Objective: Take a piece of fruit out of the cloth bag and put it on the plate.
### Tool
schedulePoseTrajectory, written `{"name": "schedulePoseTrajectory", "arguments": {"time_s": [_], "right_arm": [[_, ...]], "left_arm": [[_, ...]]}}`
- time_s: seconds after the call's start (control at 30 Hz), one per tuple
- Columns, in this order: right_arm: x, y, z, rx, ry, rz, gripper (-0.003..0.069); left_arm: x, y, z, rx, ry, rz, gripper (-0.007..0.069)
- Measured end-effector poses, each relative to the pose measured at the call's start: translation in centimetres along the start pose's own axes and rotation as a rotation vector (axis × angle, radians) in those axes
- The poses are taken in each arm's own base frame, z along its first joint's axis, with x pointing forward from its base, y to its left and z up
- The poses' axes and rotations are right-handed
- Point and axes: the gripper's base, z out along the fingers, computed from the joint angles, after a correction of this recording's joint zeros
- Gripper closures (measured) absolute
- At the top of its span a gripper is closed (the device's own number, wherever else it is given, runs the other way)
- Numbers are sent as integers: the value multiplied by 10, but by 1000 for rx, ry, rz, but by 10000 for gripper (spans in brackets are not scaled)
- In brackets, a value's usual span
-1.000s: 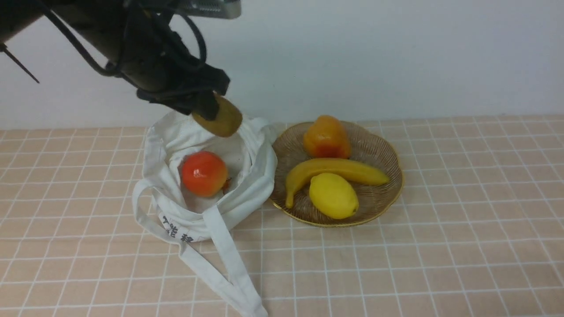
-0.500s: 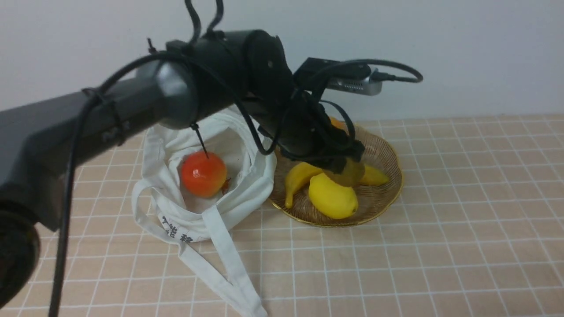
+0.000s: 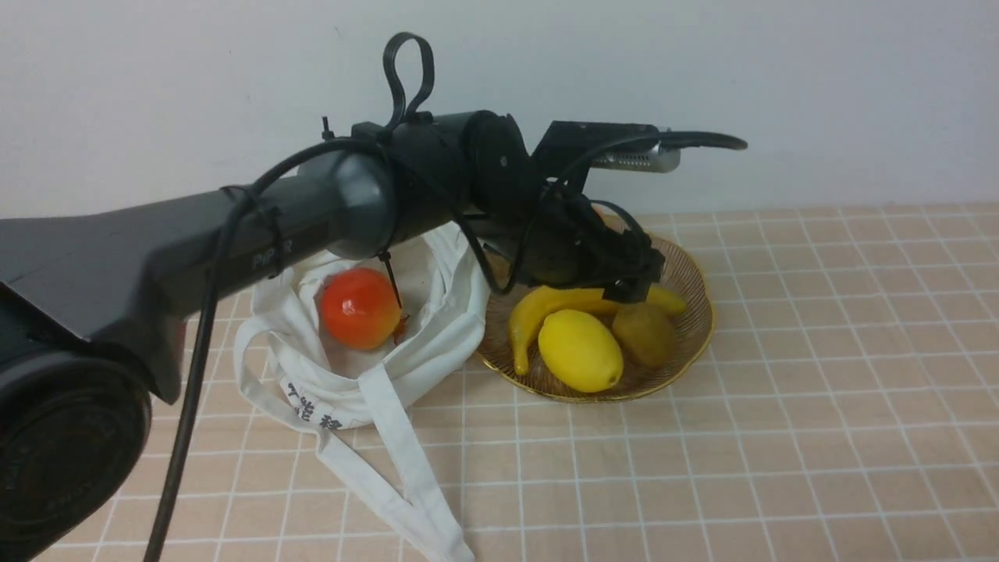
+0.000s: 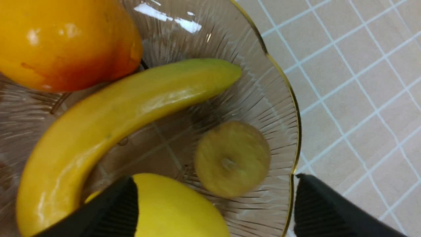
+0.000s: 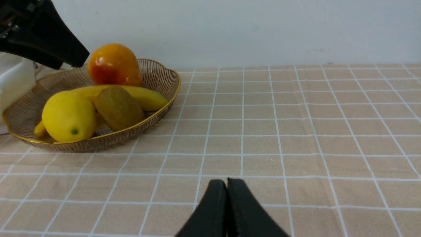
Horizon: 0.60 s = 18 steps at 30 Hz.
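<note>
Closest in, my right gripper (image 5: pixel 227 184) hangs low over the checked tablecloth (image 3: pixel 780 429), its two black fingers pressed together with nothing between them.

At the lower middle of the front view a long strap (image 3: pixel 406 468) of the cloth bag (image 3: pixel 437 328) trails toward the bottom edge. The bag slumps left of centre with its mouth open, dark printed characters (image 3: pixel 312 410) on its near side and a glossy red-orange fruit (image 3: pixel 360 308) sitting inside.

Just right of the bag, touching its cloth, stands the plate (image 3: pixel 687 343), near the centre of the frame. At its near edge lies a yellow lemon (image 3: pixel 580 350). The kiwi (image 3: pixel 644 334) rests on the weave just beside the lemon, on the lemon's right, and no finger touches it. Behind both curves a banana (image 3: pixel 546 300), and an orange-red fruit (image 5: pixel 113 65) sits at the far side of the plate.

My left gripper (image 4: pixel 215 182) hovers directly above the kiwi with its fingers spread wide and empty; one finger (image 4: pixel 111 210) overlaps the lemon in my wrist view, the other (image 4: pixel 325 210) is out past the gold rim. My left arm crosses the front view from the lower left to the centre. A plain pale wall (image 3: pixel 780 94) fills the top.
</note>
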Motion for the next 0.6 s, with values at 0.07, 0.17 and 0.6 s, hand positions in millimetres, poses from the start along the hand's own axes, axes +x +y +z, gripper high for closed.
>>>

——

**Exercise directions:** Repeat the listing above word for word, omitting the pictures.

**Exercise response:**
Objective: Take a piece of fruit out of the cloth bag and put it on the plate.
### Tool
schedulePoseTrajectory, written `{"name": "schedulePoseTrajectory", "arguments": {"time_s": [_], "right_arm": [[_, ...]], "left_arm": [[_, ...]]}}`
- time_s: seconds after the call's start (control at 30 Hz), one per tuple
- Columns, in this order: right_arm: x, y, z, rx, ry, rz, gripper (-0.003..0.069); left_arm: x, y, z, rx, ry, rz, gripper (-0.007..0.069)
- Measured end-effector poses, each relative to the pose measured at the call's start: translation in centimetres along the start pose's own axes and rotation as a rotation vector (axis × angle, radians) in those axes
- The poses are taken in each arm's own base frame, z along its first joint's axis, with x pointing forward from its base, y to its left and z up
- The poses' axes and rotations are right-handed
- Point and axes: the gripper's base, z out along the fingers, computed from the joint angles, after a correction of this recording's joint zeros
- Gripper closures (measured) absolute
- At the top of its span a gripper is closed (the device's own number, wherever else it is given, runs the other way)
- Numbers are sent as integers: the value multiplied by 10, but by 1000 for rx, ry, rz, but by 10000 for gripper (spans in brackets are not scaled)
- In brackets, a value's usual span
-1.000s: 
-0.500s: 
+0.000s: 
+0.000s: 
+0.000s: 
Horizon: 0.60 s = 18 steps at 30 Hz.
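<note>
Closest in, my right gripper (image 5: pixel 227 184) hangs low over the checked tablecloth (image 3: pixel 780 429), its two black fingers pressed together with nothing between them.

At the lower middle of the front view a long strap (image 3: pixel 406 468) of the cloth bag (image 3: pixel 437 328) trails toward the bottom edge. The bag slumps left of centre with its mouth open, dark printed characters (image 3: pixel 312 410) on its near side and a glossy red-orange fruit (image 3: pixel 360 308) sitting inside.

Just right of the bag, touching its cloth, stands the plate (image 3: pixel 687 343), near the centre of the frame. At its near edge lies a yellow lemon (image 3: pixel 580 350). The kiwi (image 3: pixel 644 334) rests on the weave just beside the lemon, on the lemon's right, and no finger touches it. Behind both curves a banana (image 3: pixel 546 300), and an orange-red fruit (image 5: pixel 113 65) sits at the far side of the plate.

My left gripper (image 4: pixel 215 182) hovers directly above the kiwi with its fingers spread wide and empty; one finger (image 4: pixel 111 210) overlaps the lemon in my wrist view, the other (image 4: pixel 325 210) is out past the gold rim. My left arm crosses the front view from the lower left to the centre. A plain pale wall (image 3: pixel 780 94) fills the top.
</note>
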Motion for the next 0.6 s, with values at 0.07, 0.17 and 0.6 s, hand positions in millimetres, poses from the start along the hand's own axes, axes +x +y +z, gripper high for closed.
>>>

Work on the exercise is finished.